4°. La sociabilité étant d’une obligation réciproque entre les hommes, ceux qui par leur malice, ou leur injustice, rompent le lien de la société. ne sauroient se plaindre raisonnablement, si ceux qu’ils offensent, ne les traitent plus comme amis, ou même s’ils en viennent contre eux à des voies de fait ; mais si l’on est en droit de suspendre à l’égard d’un ennemi, les actes de la bienveillance, il n’est jamais permis d’en étouffer le principe : comme il n’y a que la nécessité qui nous autorise à recourir à la force contre un injuste aggresseur ; c’est aussi cette même nécessité qui doit être la regle & la mesure du mal que nous pouvons lui faire, & nous devons toujours être disposés à rentrer en amitié avec lui, dès qu’il nous aura rendu justice, & que nous n’aurons plus rien à craindre de sa part.

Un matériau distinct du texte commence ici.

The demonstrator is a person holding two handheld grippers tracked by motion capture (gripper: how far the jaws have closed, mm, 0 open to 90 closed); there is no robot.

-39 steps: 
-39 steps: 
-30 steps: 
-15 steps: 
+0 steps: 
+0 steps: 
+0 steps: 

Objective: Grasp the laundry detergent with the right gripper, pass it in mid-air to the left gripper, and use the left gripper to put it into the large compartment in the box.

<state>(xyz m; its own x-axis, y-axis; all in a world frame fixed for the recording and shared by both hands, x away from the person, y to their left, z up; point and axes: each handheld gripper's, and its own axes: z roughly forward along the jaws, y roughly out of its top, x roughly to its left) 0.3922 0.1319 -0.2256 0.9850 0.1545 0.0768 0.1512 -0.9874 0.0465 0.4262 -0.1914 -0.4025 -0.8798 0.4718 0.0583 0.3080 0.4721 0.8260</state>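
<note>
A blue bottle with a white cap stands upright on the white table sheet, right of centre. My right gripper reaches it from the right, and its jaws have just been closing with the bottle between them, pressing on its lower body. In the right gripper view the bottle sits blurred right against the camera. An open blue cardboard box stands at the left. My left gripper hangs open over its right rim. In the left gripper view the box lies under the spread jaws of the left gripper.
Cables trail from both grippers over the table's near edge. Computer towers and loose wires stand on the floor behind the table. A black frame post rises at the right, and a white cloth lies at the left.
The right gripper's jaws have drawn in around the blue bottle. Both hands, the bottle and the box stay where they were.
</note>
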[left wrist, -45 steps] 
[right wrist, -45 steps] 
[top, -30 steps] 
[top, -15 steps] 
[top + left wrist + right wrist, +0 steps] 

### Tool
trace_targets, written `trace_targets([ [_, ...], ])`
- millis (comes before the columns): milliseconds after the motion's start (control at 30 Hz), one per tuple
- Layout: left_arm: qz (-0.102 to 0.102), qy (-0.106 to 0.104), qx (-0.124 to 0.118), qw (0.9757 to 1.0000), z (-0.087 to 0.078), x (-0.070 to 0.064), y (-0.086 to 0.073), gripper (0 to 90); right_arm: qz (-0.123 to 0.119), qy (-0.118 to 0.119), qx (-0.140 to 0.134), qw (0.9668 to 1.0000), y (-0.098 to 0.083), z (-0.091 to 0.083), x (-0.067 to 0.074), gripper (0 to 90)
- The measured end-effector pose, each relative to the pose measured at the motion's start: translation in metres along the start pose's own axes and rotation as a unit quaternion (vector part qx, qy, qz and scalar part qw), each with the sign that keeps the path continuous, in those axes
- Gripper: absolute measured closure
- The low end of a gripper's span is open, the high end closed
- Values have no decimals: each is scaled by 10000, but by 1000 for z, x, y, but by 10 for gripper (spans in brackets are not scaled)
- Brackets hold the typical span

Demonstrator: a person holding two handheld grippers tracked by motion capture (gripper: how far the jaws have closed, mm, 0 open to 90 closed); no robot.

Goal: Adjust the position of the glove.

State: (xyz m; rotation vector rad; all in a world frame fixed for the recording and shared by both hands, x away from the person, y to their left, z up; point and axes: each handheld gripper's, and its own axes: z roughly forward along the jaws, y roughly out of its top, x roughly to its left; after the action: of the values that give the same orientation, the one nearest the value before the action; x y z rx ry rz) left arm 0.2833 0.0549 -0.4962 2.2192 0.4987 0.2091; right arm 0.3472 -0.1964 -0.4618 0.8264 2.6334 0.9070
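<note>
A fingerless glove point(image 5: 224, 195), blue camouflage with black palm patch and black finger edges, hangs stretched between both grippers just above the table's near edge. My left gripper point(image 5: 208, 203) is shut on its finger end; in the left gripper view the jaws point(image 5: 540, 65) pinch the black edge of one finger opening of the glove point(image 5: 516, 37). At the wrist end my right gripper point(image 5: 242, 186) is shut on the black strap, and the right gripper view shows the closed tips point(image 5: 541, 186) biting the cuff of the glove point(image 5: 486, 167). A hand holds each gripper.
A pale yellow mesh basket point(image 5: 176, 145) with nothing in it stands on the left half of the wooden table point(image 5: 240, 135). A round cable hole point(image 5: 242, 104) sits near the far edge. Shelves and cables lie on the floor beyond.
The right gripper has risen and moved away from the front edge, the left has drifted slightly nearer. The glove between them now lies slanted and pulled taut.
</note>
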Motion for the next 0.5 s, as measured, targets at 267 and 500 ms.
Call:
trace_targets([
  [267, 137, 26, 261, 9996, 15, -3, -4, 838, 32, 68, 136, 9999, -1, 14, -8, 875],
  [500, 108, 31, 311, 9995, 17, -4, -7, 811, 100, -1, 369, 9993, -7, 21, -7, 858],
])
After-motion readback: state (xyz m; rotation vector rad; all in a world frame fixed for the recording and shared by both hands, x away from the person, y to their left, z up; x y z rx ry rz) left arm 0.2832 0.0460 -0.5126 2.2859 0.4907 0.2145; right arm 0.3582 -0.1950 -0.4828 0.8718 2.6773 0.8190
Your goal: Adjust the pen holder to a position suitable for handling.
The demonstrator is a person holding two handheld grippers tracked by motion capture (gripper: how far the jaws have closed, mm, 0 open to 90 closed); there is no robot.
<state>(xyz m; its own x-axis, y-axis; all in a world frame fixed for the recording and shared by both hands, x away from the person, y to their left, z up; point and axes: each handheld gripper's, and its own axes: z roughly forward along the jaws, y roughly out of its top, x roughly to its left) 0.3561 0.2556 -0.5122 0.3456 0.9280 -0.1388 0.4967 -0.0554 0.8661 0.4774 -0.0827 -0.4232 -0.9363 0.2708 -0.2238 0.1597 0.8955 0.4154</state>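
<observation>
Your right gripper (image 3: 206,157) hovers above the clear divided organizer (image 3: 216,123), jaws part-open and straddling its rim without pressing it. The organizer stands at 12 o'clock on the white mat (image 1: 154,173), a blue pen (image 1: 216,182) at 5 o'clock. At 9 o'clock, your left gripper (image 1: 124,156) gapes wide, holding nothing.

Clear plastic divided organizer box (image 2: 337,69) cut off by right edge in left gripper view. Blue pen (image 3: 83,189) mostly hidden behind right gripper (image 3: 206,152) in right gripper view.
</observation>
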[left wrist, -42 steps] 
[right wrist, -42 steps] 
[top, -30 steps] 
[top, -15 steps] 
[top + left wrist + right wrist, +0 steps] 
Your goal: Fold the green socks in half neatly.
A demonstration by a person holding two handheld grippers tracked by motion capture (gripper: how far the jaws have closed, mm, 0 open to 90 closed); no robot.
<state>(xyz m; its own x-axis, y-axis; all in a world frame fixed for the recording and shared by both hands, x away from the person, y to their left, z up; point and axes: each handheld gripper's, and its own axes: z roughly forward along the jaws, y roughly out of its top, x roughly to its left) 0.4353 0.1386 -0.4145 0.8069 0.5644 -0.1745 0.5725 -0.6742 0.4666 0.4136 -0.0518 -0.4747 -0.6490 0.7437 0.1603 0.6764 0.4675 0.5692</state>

Il faut donc bien distinguer la juste défense de soi-même, de la vengeance ; la premiere ne fait que suspendre, par nécessité & pour un tems, l’exercice de la bienveillance, & n’a rien d’opposé à la sociabilité ; mais l’autre, étouffant le principe même de la bienveillance, met à sa place un sentiment de haine & d’animosité, vicieux en lui-même, contraire au bien public, & que la loi naturelle condamne formellement.

Ces regles générales sont fertiles en conséquences ; il ne faut faire aucun tort à autrui, ni en parole, ni en action, & l’on doit réparer tout dommage : car la société ne sauroit subsister si l’on se permet des injustices.

Il faut être sincere dans ses discours, & tenir ses engagemens : car quelle confiance les hommes pourroient-ils prendre les uns aux autres ; & quelle sûreté y auroit-il dans le commerce, s’il étoit permis de tromper & de violer la foi donnée !

Il faut rendre à chacun non-seulement le bien qui lui appartient, mais encore le degré d’estime & d’honneur qui lui est dû, selon son état & son rang : parce que la subordination est le lien de la société, & que sans cela il n’y auroit aucun ordre dans les familles, ni dans le gouvernement civil.

Mais si le bien public demande que les inférieurs obéissent, le même bien public veut que les supérieurs conservent les droits de ceux qui leur sont soumis, & ne les gouvernent que pour les rendre plus heureux. Tout supérieur ne l’est point pour lui même, mais uniquement pour les autres ; non pour sa propre satisfaction & pour sa grandeur particuliere, mais pour le bonheur & le repos des autres. Dans l’ordre de la nature, est-il plus homme qu’eux ? a-t-il une ame ou une intelligence supérieure ? & quand il l’auroit, a-t-il plus qu’eux d’envie ou de besoin de vivre satisfait & content ? A regarder les choses par cet endroit, ne seroit-il pas bizarre que tous fussent pour un, & que plutôt un ne fût pas pour tous ? d’où pourroit-il tirer ce droit ? de sa qualité d’homme ? elle lui est commune avec les autres : du goût de les dominer ? les autres certainement ne lui cederont pas en ce point : de la possession même où il se trouve de l’autorité ? qu’il voye de qui il la tient, dans quelle vue on la lui laisse, & à quelle condition ; tous devant contribuer au bien de la société, il y doit bien plus essentiellement servir, n’étant supérieur qu’à titre onéreux, & pour travailler au bonheur commun, à proportion de l’élévation que sa qualité lui donne au-dessus des autres. Quelqu’un disoit devant le roi de Syrie, Antigone, que les princes étoient les maîtres, & que tout leur étoit permis : oui, reprit-il, parmi les barbares ; à notre égard, ajouta t-il, nous sommes maîtres des choses préscrites, par la raison & l’humanité ; mais rien ne nous est permis, que ce qui est conforme à la justice & au devoir.